Maybe that's the underlying original reason but in everyday usage we don't consider it that deeply!


----------



## Student4Life

is it possible for it to be Mafool Fihi?


----------



## AndyRoo

From al-Munjid, it seems to be a maf`uul muTlaq, rather than a maf`uul bihi [not sure if these are mutually exclusive though].


----------



## Student4Life

Sorry, I meant Mafool Feehi - not Bihi - because it refers to time.


----------



## AndyRoo

Sorry my mistake.

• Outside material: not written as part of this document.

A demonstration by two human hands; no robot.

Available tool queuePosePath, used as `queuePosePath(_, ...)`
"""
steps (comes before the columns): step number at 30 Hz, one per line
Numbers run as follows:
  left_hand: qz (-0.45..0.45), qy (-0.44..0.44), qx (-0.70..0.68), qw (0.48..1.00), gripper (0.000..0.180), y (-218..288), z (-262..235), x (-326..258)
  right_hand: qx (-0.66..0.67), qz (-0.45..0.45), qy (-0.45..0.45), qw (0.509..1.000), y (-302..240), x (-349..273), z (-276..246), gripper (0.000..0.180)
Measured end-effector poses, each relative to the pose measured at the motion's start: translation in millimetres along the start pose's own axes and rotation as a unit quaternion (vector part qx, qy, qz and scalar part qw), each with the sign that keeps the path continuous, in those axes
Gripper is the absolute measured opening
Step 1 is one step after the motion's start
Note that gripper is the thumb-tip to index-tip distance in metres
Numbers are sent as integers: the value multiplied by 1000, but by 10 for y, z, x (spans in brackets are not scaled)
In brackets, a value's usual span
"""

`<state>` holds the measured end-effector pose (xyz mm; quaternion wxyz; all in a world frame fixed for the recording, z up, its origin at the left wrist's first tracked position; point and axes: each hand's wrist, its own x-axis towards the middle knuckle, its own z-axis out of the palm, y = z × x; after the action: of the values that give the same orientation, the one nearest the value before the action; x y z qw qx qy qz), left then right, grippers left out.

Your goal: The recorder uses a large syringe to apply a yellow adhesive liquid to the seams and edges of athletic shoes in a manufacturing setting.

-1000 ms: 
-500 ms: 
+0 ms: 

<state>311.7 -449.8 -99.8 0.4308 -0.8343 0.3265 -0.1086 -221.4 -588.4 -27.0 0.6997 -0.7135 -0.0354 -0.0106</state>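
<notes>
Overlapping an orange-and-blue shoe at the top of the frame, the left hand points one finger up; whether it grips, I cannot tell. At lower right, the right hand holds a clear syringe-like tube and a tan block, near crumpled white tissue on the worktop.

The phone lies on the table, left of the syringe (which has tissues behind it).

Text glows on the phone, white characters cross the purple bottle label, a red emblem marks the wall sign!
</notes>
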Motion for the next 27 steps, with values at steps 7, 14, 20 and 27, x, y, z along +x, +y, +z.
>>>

Anyway, it still stands what I said: this is (according to al-Munjid) a maf`uul muTlaq, not a maf`uul fihi or bihi.


----------



## Student4Life

Thanks - based on this then, is Zaat or Zoo always used as Siffah for Mafool Mutlaq?


----------



## AndyRoo

No, I think only ذات is treated so, and then only when it is in a time expression like ذات يوم .

BTW I'm no expert on grammar, so I hope someone can help.


----------



## Mahaodeh

Student4Life said:


> Thanks - based on this then, is Zaat or Zoo always used as Siffah for Mafool Mutlaq?



Of course not, it depends on the sentence. If you say: رأيتُ ذات الرداء الأحمر, then it's مفعول به; if you say: جاء ذو القبعّة, then it's فاعل and so on.


----------



## rayloom

Student4Life said:


> is it possible for it to be Mafool Fihi?



Yeah...It's more straightforward (and better in my opinion) to consider it a Zarf (maf3uul fihi).

The thing is, ذات in itself isn't a Zarf, that's why in such a situation  you'd find grammatical attempts trying to explain why it's in the  accusative.
And that doesn't only occur with ذات, it's similar with other words  which have come to be used as "locatives" in Arabic (like أثناء, طوال،  can't remember others at the moment).
Some consider them to be:
نائب مفعول مطلق, some say they منصوبة على نزع الخافض.
I think it's only complicating a simple thing!


----------



## Student4Life

Thanks for the reply


----------